Hoisin-Glazed Scallops with Spinach & Cilantro
By Lori Longbotham
- 16 all-natural “dry” sea scallops (about 1#)
- Kosher salt
- 1/8 tsp of cayenne pepper
- 2 Tbs vegetable oil
- 1 Tbs hoisin sauce
- 3 thin scallions, very thinly sliced
- 10 oz. baby spinach
- 1 cup of coarsely chopped fresh cilantro
- ½ tsp Asian sesame oil
Dry the scallops well with paper towels and season with ½ tsp salt and the cayenne. In a 12” cast iron skillet, heat 1 Tbs of the oil over high heat until hot. Cook the scallops, turning once with the tongs, until golden brown and just opaque throughout, 3 to 4 minutes per side. As they finish cooking, transfer the scallops to a large plate and brush the top of each with hoisin sauce.

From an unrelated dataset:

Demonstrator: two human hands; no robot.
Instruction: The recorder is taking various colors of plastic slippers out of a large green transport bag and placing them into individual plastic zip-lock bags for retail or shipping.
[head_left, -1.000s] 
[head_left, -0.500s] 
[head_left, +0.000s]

Wipe out the skillet and then heat the remaining 1 Tbs oil over medium-high heat. Add about two-thirds of the scallions and cook, stirring constantly, until softened, about 30 seconds. Add the spinach, cilantro, and ¼ tsp salt and cook, tossing constantly with tongs, until just barely wilted, about 2 minutes. Remove the skillet from the heat, drizzle the spinach mixture with sesame oil, and toss to combine well.
Serve the scallops with the spinach, sprinkled with the remaining scallions.